Heavy Medal Mock Newbery Finalist: THE LEGEND OF AUNTIE PO by Shing Yin Khor
Introduction by Heavy Medal Award Committee member Courtney Hague.
Let’s talk about the one graphic novel on our Heavy Medal Mock Newbery list this year. THE LEGEND OF AUNTIE PO by Shing Yin Khor is a historical graphic novel with a bit of a reimagining of the Paul Bunyan tall tale thrown in.
Our protagonist, Mei, has grown up in a logging camp in Nevada in the 1880s. Her father is a Chinese immigrant who cooks for the loggers. While the camp’s foreman and his daughter are kind to Mei and her father, the world is not a fair place for them. Violence and racism against them is vividly depicted in this story. Throughout the book, Mei weaves stories for the children at the camp about a giant Chinese woman, Auntie Po, and her blue ox, who are loggers and their adventures helping people and logging.
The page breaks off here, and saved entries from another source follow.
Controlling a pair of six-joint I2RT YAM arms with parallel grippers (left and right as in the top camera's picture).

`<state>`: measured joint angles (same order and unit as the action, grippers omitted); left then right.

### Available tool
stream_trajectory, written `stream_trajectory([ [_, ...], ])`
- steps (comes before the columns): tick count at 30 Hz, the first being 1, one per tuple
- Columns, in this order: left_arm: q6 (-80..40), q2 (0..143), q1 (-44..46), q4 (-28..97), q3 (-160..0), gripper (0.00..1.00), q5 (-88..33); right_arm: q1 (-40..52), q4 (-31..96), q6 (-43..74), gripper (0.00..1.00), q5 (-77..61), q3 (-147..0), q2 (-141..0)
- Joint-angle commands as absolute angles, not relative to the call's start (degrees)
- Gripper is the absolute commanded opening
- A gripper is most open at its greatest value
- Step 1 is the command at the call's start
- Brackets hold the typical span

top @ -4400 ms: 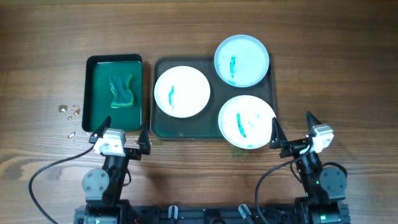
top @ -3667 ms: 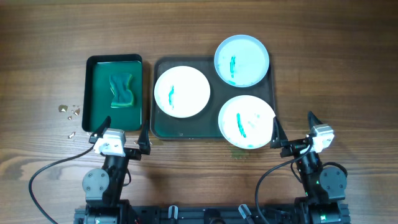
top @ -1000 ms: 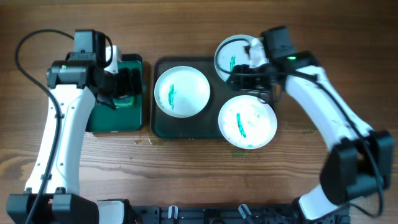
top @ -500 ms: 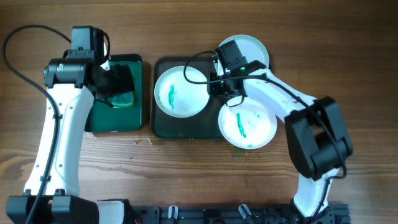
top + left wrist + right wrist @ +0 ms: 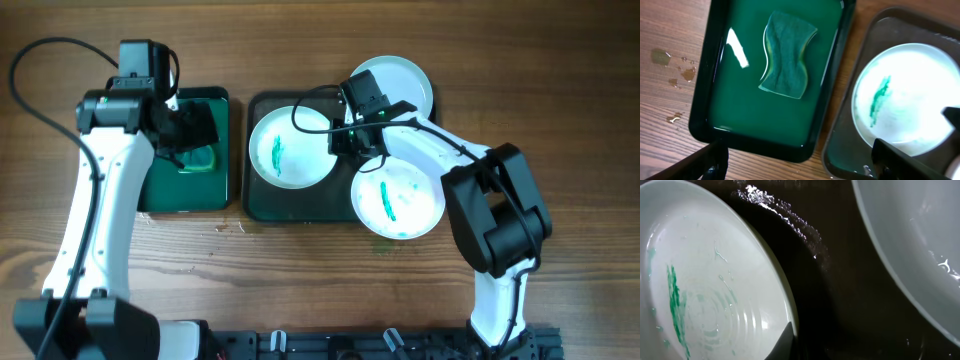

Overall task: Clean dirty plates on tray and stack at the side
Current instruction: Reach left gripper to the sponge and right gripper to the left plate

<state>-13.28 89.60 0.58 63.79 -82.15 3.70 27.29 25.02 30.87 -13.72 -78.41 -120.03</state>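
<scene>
R claw [image 5: 345,142] now further left, at rim of left plate [image 5: 285,150], grip state unclear; L claw [image 5: 797,152] wide apart over sponge [image 5: 785,55]

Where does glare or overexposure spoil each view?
Left wrist: a glare streak crosses the small tray, and the plate is blown out white. Right wrist: highlights glint off the dark tray. Overhead: evenly lit, no strong glare.

Our left arm [image 5: 96,210] stretched forward, left gripper [image 5: 799,152] spread wide, our right arm [image 5: 440,150] bent leftward, right gripper [image 5: 348,141] spread unclear.
</scene>
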Motion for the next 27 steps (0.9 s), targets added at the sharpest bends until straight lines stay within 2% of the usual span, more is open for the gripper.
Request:
stream_trajectory([
  [1,-13.72,93.54,-0.34,63.46,-82.35,0.84,6.13,27.53,25.78,32.18,0.04,-14.13,-79.15,-122.30],
  [14,-3.18,104.47,-4.62,54.48,-82.35,0.72,1.98,27.42,26.41,32.99,0.04,-14.11,-79.15,-122.30],
  [23,-3.03,113.08,-4.69,48.27,-82.35,0.52,2.20,27.42,26.44,32.95,0.04,-14.11,-79.15,-122.30],
  [27,-2.94,115.94,-4.62,47.22,-82.35,0.47,1.52,27.42,26.39,32.97,0.05,-14.11,-79.15,-122.30],
])
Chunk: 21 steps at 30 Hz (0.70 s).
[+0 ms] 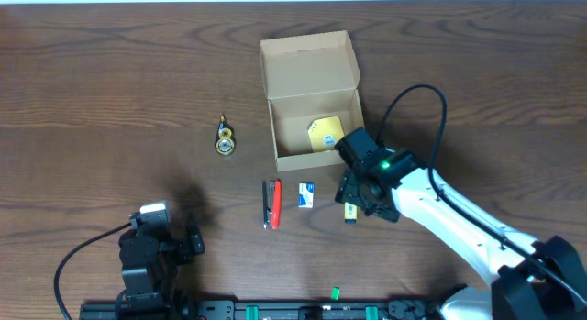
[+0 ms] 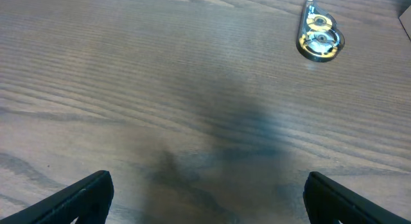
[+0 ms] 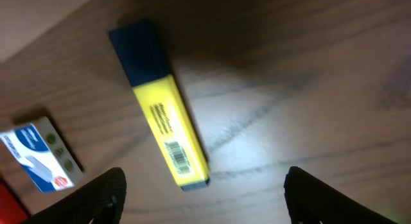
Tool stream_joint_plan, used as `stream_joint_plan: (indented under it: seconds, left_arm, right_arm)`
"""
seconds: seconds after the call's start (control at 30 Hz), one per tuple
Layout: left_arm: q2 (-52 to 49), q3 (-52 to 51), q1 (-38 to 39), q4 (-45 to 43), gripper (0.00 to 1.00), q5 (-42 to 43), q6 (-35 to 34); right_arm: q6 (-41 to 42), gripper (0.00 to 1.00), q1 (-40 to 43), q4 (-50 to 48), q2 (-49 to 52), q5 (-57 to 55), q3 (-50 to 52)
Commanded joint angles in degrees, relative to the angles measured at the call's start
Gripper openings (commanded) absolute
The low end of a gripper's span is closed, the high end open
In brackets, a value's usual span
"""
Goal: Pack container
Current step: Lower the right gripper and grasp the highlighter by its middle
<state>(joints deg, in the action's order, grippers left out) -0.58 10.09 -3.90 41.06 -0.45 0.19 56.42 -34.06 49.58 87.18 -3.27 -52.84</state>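
Hanging over the dark wooden table [image 1: 110, 82], the right gripper [image 3: 204, 185] has its jaws well apart, one on either side of a yellow highlighter with a dark blue cap [image 3: 160, 115]. The highlighter lies flat between them, and neither finger touches it, as far as I can see. The left gripper [image 2: 209, 185] sits near the front edge, jaws spread wide, holding nothing, with bare wood under it.

The tan cardboard box [image 1: 307, 77] stands behind the right gripper with its flap lid tipped back. One yellow sticky-note pad [image 1: 323, 134] lies inside.

On the table I count one highlighter, one small blue-and-white packet [image 1: 306, 194], one slim red-and-black pen-shaped item [image 1: 272, 203] just left of the packet, and one clear correction-tape dispenser with yellow reels [image 2: 319, 36], off to the left of the box.
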Motion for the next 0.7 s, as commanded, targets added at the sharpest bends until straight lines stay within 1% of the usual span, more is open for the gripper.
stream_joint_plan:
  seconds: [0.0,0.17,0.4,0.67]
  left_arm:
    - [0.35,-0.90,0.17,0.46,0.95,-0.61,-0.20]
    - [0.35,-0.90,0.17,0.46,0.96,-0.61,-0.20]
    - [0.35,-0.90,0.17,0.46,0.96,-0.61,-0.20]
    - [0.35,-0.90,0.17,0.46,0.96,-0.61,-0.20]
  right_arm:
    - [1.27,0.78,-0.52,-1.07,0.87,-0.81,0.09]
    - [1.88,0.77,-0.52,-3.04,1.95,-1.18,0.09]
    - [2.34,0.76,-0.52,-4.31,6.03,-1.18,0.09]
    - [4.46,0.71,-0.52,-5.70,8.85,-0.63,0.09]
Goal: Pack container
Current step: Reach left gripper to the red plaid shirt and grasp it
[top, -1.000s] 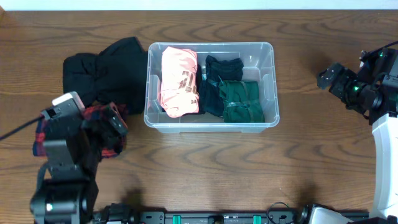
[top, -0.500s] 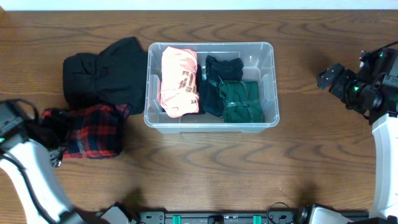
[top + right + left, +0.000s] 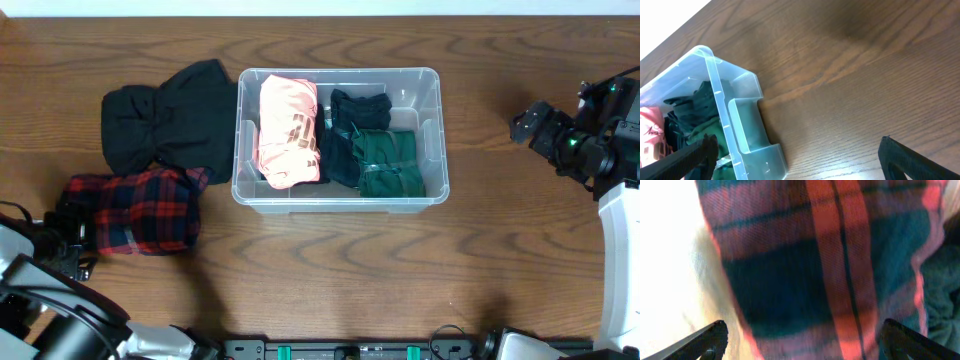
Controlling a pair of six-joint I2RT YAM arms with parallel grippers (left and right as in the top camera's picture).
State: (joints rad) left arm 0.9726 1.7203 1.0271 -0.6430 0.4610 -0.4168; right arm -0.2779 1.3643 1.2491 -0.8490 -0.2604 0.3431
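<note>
Overhead, the container (image 3: 340, 203) sat on the table (image 3: 320, 280), a little behind centre. It held a folded pink garment (image 3: 288, 130) at its left side, a dark garment (image 3: 357, 107) at the back right and a green garment (image 3: 392, 163) in front of that. A black garment (image 3: 160, 120) lay on the table against the container's left wall, and a red plaid garment (image 3: 135, 210) lay just in front of it (their edges touching). The left arm (image 3: 62, 242) reached in from the lower left, its tip at the plaid garment's left edge. In the left wrist view the left fingers (image 3: 710, 337) were spread wide apart, gripping nothing, with plaid cloth filling the view ahead. The right arm (image 3: 575, 140) was well off to the container's right; the right fingers (image 3: 695, 155) were likewise spread apart and held nothing, over the table beside the container's corner
</note>
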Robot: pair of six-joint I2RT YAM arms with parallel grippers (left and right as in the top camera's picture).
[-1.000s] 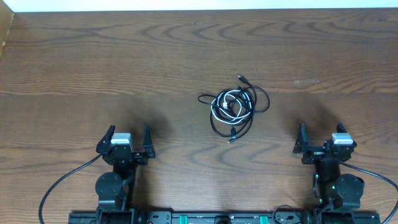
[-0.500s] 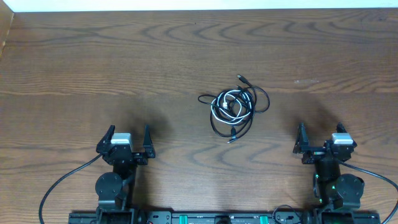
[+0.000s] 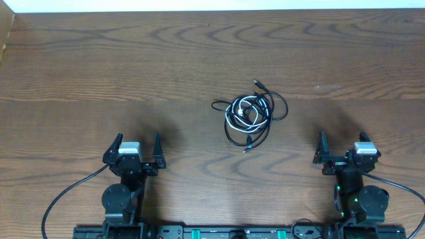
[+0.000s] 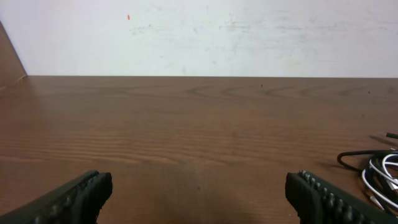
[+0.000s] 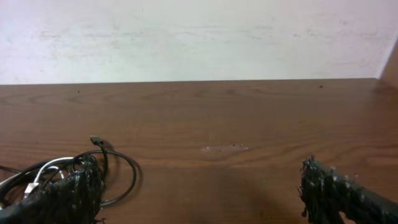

These stories depict Mei’s hope for the future and help her to work through her feelings about the things that are happening around her. In one really moving moment after Mei’s father has been fired and she is helpless to bring him back to the camp, Mei weaves a story about Auntie Po standing up to a corrupt and racist camp owner. Though the story helps her emotionally, it can’t bring her father back to the camp and she thinks:
“I’m angry that I have to make my own gods. I’m angry that even the gods I make can’t help my family.” (p. 125)
This book really shines in its delineation of themes and its character development.
Even with minimal text, we are still able to see all of the characters very clearly. The conversation between the foreman, Mr. Andersen, and Mei’s father, Hao between pages 153 and 163 is a great example of this. Mr. Andersen has decided that he must convince Hao to come back to the camp as their head cook despite having fired him just for being Chinese. You see Mr. Andersen’s humility and shame on the page as well as his respect for Hao, but you also see Hao’s personality on the page as he negotiates to get what he and his community deserve.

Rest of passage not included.